4. Change the color with one click, highlight important elements
Optionally you can also adjust the colors used in the map, or alter the way the data values are classified into the color buckets. You will notice that changing these parameters has a great effect on the overall appearance of the map (and how the story is perceived!). It’s definitely worth taking care of your choropleth maps.
Using the existing highlighting feature you can add simple labels to selected map regions. We recommend to keep it simple and just focus on the regions most important to your story. Keep in mind that maps can get too crowded with labels very easily.
That’s it. Hit publish and you are done. Let us hear your comments.
Next steps for maps
This is only the start. In the future we want to add more maps of important world regions and countries. One thing though: In order to have maps as part of customized layouts, there is a bit of customization work to be done. On the other side, we can now offer local maps, which would cover just one city, one region, etc. Creating those maps for individual users will be covered by costs per hour, as we did in the past for customized layouts.
Welcome Datawrapper Team
During 2013 we already offered customization services for a fee. In order to create a custom layout, add specific modules, more data input options and so on, we so far offer Datawrapper Pro. This is a fully dedicated server, where we do the service of installing and maintaining Datawrapper for just one brand. For all larger companies interested in adding capabilities for data-driven visualization this is the best and most customizable option. The price per year is €8000 Euros, with unlimited chart views, unlimited users. The only extra costs are the creation of custom maps (though five maps are already included) and specific modules created just for one client, such as workflows from web to print. These are charged based on the hours worked.

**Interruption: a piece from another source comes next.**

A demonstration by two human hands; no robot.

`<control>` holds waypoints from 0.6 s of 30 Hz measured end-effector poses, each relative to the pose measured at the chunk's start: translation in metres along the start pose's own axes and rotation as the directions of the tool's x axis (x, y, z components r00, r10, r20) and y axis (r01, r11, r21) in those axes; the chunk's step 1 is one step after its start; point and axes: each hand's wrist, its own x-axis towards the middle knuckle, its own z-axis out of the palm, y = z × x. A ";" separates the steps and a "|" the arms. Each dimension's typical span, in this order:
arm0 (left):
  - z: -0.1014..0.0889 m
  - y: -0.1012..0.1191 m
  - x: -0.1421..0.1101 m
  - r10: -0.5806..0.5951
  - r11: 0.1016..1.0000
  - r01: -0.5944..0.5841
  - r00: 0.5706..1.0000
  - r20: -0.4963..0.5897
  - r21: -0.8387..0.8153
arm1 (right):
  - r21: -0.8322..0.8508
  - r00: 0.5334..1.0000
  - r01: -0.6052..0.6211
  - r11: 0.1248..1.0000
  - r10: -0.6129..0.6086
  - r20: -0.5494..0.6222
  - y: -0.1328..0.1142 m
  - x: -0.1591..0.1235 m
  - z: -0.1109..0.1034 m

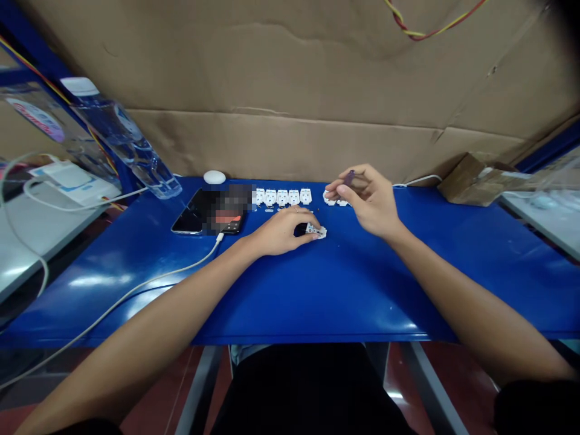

What is the difference between Datawrapper Pro und Datawrapper Team?
But not all newsrooms have such big plans. Or budgets. But would still like to use Datawrapper with customizations, maybe with an option to upgrade to Pro later.
This is why Datawrapper Team is the new entry level option for professional use of Datawrapper. Costs are €1200 Euro per year plus a one-time fee for a customized layout with multiple options at €800 Euros. The number of users is limited to five, additional users can be added at €120 per year per user. As with Datawrapper Pro we charge by the hour for other customization services, modules. Custom maps are created for €80 Euros per map, with rebates for higher numbers.
Here is a sample view on how Datawrapper Team works (The Guardian is just used as an example here). One big option is that teams can now work together in the future, share and open each other charts. This means that a growing archive of charts can be used by more widely, making updates of recurring data much simpler.
Customization services for Datawrapper will be managed by Journalism++ Cologne, the recently created local chapter of the network, with help and expertise from the growing group of data journalists and coders.
Contact us via firstname.lastname@example.org.
That’s it for 2013. This was intense, but fun. A big thanks to everyone helping us, using Datawrapper, giving advice, asking questions and caring for data.
See you again in 2014. Take care, get some rest.